More pandering masses, more of the herd mentality: tell them it's unique, and they'll agree; tell them it's brilliant, and they'll buy it. Hundreds of thousands would be spent by these "connoisseurs" on soulless, mindless splashes of clashing paint on cheap canvas. Shigure's steps wove around and past the clusters of mindless sheep, meticulously avoiding contact as they stood huddled around a sculpture or painting, praising it in hushed, reverent tones. He stopped listening to them before long.

The main exhibits of the night stood out in painful, jarring contrast against the soft light and classic structure of the gallery. Squares of steel, polished to a shine and riveted to other squares of steel, the glossy surface marred with spay paint, all of it placed neatly on their pedestals for tedious, unimaginative people to worship.

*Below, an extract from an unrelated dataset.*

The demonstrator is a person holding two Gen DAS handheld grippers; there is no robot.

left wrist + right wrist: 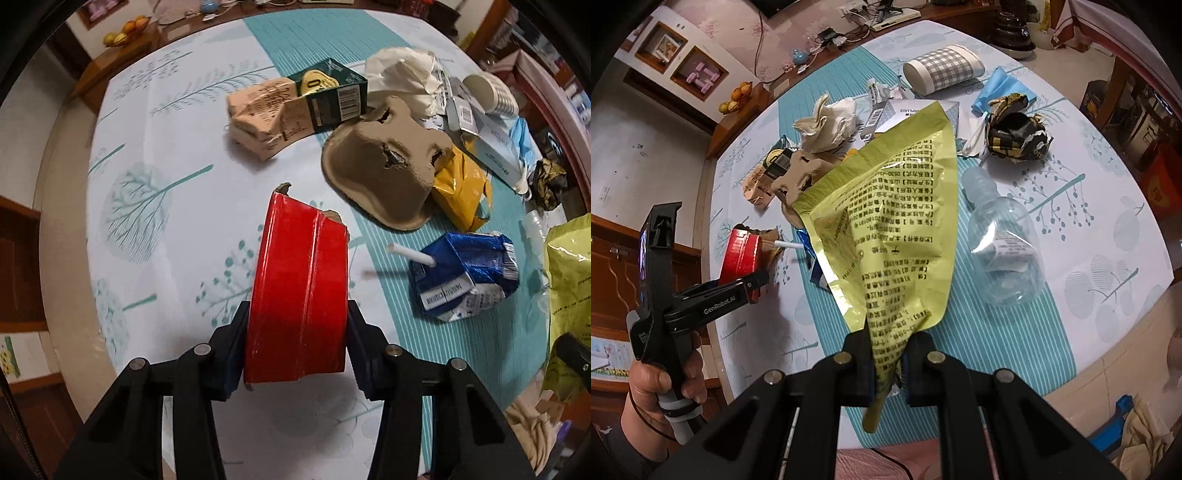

"Urban" inspiration – they were calling it, as the artist had spent time in New York. Shigure rolled his eyes. They knew nothing about beauty, nothing about inspiration, nothing about the excruciating process of art. They knew absolutely nothing, and yet they dared show their faces here, trying to fool each other into believing they held some advanced level of sophistication. Playing make-believe as they spouted nonsense in efforts to draw in other, more easily beguiled admirers into praising their passion, their soul.

He turned to leave, unable to stand the feel of these empty, revoltingly superficial shells choking his senses any longer. His movements reflected his disgust as well as his impatience, but as he turned, his eye caught a flash of color out of place among steel and painted concrete. A curious frown formed at his brow as he paused, tilting his head and taking a few steps closer.

Her hair -- brown -- shone with threads of gold and auburn when she moved; it was upswept, and when she moved beneath the gallery lighting, color seemed to come alive, bouncing when light hit the long locks, twisted into a chignon and held in place with two slim, ornamental sticks. When she turned her head, mother of pearl glinted at him.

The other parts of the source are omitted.